◆ Task objective
From the first line through the one containing "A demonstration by", restate the listing word for word, and give no other lines.
[[ Information shown open ]]
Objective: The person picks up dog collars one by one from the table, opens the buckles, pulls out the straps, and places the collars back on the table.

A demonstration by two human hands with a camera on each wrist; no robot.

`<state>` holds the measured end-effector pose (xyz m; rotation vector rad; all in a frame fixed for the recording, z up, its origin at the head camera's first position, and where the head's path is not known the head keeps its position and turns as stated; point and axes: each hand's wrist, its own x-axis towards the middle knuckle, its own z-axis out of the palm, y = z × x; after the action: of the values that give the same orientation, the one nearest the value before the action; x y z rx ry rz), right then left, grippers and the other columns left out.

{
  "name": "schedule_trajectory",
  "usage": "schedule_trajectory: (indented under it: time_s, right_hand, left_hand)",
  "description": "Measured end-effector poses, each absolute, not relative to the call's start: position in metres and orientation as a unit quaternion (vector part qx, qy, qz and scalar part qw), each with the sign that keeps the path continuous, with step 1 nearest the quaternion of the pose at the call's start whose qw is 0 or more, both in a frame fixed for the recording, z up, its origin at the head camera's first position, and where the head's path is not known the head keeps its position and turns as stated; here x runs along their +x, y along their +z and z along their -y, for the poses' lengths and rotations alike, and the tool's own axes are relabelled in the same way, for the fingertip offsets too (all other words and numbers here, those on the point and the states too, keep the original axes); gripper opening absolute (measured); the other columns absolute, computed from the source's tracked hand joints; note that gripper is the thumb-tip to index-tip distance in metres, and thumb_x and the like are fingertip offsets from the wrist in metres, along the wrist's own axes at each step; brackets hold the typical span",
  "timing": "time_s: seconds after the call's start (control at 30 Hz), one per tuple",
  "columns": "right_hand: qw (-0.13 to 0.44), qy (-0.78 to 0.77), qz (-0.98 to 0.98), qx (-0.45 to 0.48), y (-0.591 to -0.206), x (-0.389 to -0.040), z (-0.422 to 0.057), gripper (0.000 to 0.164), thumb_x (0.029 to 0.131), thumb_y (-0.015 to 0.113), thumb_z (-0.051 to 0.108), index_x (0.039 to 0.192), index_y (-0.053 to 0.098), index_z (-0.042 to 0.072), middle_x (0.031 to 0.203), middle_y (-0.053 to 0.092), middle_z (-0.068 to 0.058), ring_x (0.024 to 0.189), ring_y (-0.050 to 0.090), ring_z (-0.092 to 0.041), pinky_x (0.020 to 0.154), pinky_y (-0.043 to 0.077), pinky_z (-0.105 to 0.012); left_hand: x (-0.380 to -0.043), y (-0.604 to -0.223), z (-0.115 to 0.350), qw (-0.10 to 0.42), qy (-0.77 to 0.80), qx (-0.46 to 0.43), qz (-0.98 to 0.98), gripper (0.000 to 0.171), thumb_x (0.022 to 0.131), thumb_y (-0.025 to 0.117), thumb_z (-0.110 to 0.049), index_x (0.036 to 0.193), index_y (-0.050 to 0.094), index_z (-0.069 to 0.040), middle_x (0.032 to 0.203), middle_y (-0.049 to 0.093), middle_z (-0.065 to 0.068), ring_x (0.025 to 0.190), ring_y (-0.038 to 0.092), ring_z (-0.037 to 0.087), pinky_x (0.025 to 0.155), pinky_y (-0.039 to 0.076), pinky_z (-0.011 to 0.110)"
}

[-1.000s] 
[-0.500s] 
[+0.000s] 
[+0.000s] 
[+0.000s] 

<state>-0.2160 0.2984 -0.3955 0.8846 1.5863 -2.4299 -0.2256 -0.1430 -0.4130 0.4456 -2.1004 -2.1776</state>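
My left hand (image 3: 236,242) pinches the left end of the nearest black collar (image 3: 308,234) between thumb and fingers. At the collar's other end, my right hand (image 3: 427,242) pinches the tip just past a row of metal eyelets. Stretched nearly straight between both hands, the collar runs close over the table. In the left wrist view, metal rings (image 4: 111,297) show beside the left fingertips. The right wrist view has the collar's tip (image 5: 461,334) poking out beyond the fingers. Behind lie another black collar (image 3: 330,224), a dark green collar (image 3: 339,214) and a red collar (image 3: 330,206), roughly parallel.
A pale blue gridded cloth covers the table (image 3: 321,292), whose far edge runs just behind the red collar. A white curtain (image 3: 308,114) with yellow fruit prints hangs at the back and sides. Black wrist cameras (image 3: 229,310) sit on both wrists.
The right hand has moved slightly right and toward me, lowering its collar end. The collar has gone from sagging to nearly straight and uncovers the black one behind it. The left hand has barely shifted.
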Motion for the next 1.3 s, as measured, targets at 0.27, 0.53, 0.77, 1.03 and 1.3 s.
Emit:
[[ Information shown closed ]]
◆ Your response
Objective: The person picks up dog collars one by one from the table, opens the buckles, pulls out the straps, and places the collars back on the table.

A demonstration by two human hands with a camera on each wrist; no robot.

The answer has nothing more to it.